29 Als nu Ruben tot den kuil wederkeerde, ziet, zo was Jozef niet in den kuil; toen scheurde hij zijn klederen.

30 En hij keerde weder tot zijn broederen, en zeide: De jongeling is er niet; en ik, waar zal ik heengaan?

31 Toen namen zij Jozefs rok, en zij slachtten een geitenbok, en zij doopten den rok in het bloed.

32 En zij zonden den veelvervigen rok, en deden hem tot hun vader brengen, en zeiden: Dezen hebben wij gevonden; beken toch, of deze uws zoons rok zij, of niet.

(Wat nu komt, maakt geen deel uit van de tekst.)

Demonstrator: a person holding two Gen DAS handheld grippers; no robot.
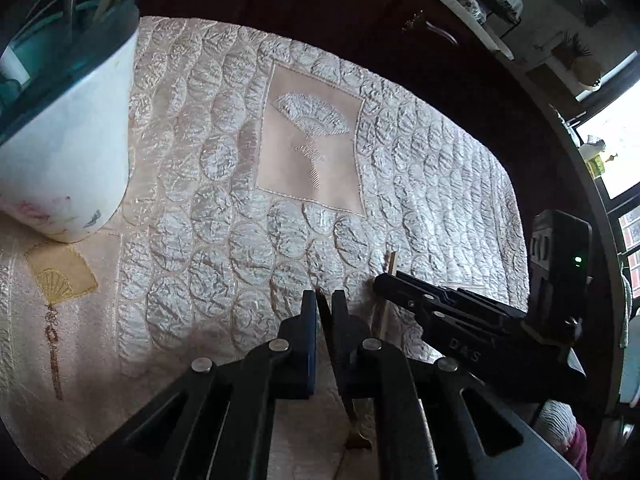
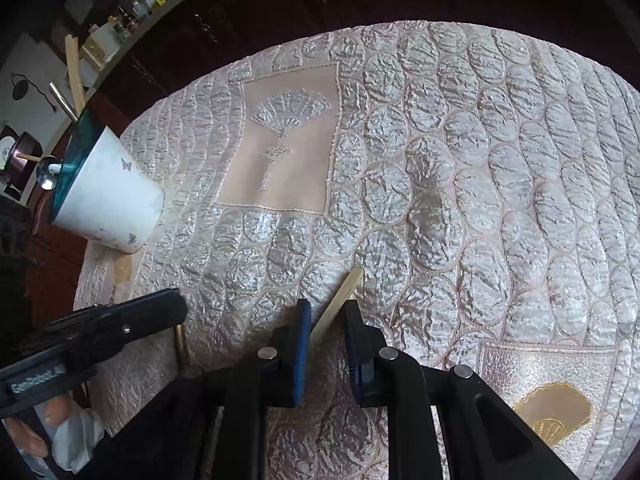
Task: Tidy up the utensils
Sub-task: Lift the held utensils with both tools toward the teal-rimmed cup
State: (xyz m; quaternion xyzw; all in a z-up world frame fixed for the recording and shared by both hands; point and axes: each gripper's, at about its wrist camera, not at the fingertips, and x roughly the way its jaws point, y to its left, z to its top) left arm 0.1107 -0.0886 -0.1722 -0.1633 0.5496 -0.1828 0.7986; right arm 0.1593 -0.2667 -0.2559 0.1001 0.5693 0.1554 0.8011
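Note:
My left gripper (image 1: 324, 300) is shut on a thin dark stick (image 1: 334, 352) whose brass-coloured end points back toward the camera. In the right wrist view the left gripper (image 2: 176, 300) comes in from the left, with the thin stick (image 2: 181, 344) hanging below its tip. My right gripper (image 2: 327, 308) is shut on a flat wooden stick (image 2: 343, 292) that slants up to the right. From the left wrist view, the right gripper (image 1: 384, 280) is close on the right, the wooden stick (image 1: 391, 264) poking above it. A white cup (image 1: 60, 160) with a teal rim stands far left.
The white cup (image 2: 108, 196) holds a wooden stick (image 2: 74, 76) and metal utensils. A cream quilted cloth (image 2: 480, 160) with fan embroidery covers the round table. Dark wooden furniture (image 1: 400, 8) stands behind the table. A hand (image 2: 28, 436) grips the left tool at bottom left.

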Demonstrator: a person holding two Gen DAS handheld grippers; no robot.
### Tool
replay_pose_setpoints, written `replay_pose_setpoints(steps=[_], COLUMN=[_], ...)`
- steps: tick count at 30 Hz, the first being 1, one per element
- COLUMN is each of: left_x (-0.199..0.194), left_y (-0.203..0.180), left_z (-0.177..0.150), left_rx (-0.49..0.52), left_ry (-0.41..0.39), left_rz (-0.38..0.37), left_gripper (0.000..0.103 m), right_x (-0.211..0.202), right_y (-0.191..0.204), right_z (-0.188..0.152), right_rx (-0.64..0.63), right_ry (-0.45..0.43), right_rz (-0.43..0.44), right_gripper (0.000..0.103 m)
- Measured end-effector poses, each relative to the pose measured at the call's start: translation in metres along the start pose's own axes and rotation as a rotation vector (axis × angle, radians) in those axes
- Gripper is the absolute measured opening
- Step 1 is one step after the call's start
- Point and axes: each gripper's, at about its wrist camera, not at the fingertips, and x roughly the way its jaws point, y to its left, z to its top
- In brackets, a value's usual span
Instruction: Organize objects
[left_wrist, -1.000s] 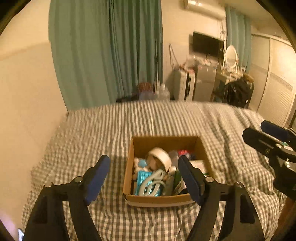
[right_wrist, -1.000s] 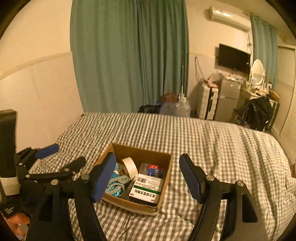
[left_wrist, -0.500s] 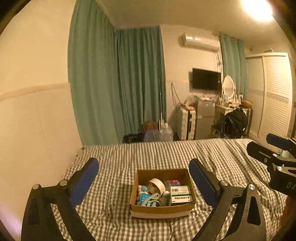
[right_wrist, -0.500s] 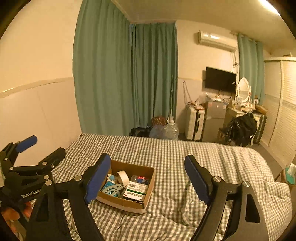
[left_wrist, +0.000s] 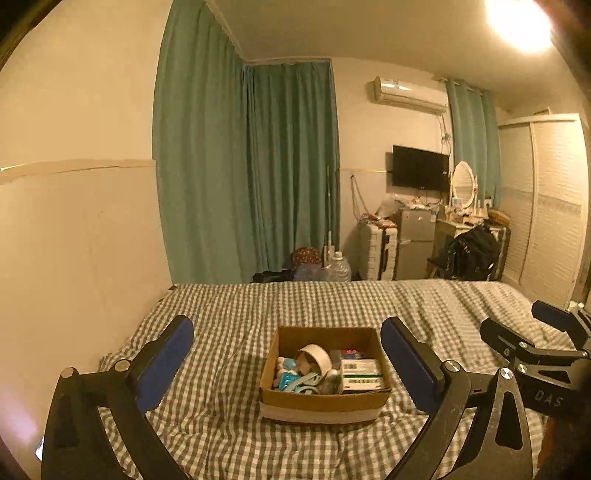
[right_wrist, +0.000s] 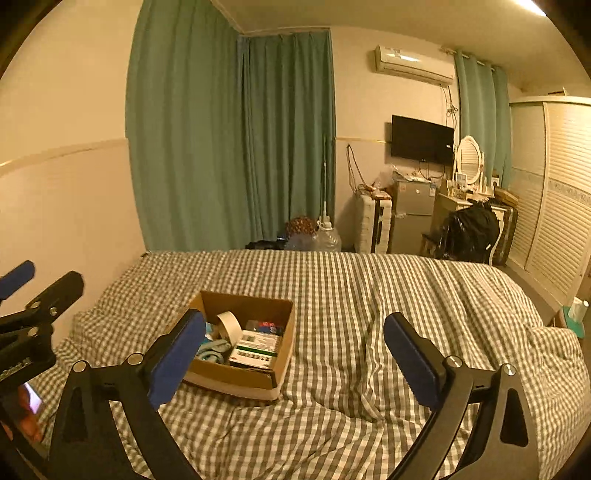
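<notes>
Grippers, left (left_wrist: 286, 363) and right (right_wrist: 295, 352), are hovering spread wide, empty, near the brown cardboard box (left_wrist: 325, 404) sitting mid-bed on soft checked bedding (right_wrist: 369, 295); pressing its rim risks tipping it.

1. The left gripper (left_wrist: 286, 363) is held level, its blue-padded fingers (left_wrist: 166, 363) spread wide with nothing between them.
2. The right gripper (right_wrist: 293, 360) is likewise wide open and empty.
3. The two are held side by side, apart.
4. A hand (right_wrist: 27, 424), dim and partly hidden, seems to grasp the left gripper.
</notes>
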Motion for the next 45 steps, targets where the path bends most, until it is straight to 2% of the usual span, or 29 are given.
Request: replay_pose_setpoints(steps=[2, 5, 9, 16, 20, 28, 45], left_x=[0.008, 0.023, 0.035, 0.045, 0.053, 0.061, 0.067], left_y=[-0.002, -0.004, -0.007, -0.013, -0.014, -0.010, 0.002], left_z=[-0.009, -0.024, -0.041, -0.074, -0.088, -0.103, -0.110], left_rx=[0.009, -0.001, -0.004, 0.040, 0.040, 0.013, -0.017], left_ry=[0.004, 0.024, 0.018, 0.013, 0.044, 0.095, 0.155], left_rz=[0.012, 0.004, 0.028, 0.044, 0.056, 0.061, 0.071], left_gripper=[0.103, 0.103, 0.103, 0.103, 0.103, 0.103, 0.103], right_x=[0.008, 0.019, 0.037, 0.060, 0.070, 0.082, 0.078], right_y=[-0.004, -0.009, -0.013, -0.011, -0.008, -0.005, -0.008], right_z=[-0.007, -0.019, -0.036, -0.059, -0.066, -0.075, -0.074], right_rx=[0.005, 0.000, -0.017, -0.037, -0.041, -0.029, -0.029], right_ry=[-0.018, -0.041, -0.054, -0.037, -0.011, 0.032, 0.023], right_rz=[0.000, -0.001, 0.010, 0.015, 0.021, 0.029, 0.023], right_gripper=[0.103, 0.103, 0.103, 0.103, 0.103, 0.103, 0.103])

33 En hij bekende hem, en zeide: Het is mijns zoons rok! een boos dier heeft hem opgegeten! voorzeker is Jozef verscheurd!

34 Toen scheurde Jakob zijn klederen, en legde een zak om zijn lenden; en hij bedreef rouw over zijn zoon vele dagen.

35 En al zijn zonen, en al zijn dochteren maakten zich op, om hem te troosten; maar hij weigerde zich te laten troosten, en zeide: Want ik zal, rouw bedrijvende, tot mijn zoon in het graf nederdalen. Alzo beweende hem zijn vader.

36 En de Midianieten verkochten hem in Egypte, aan Potifar, een hoveling van Farao, overste der trawanten.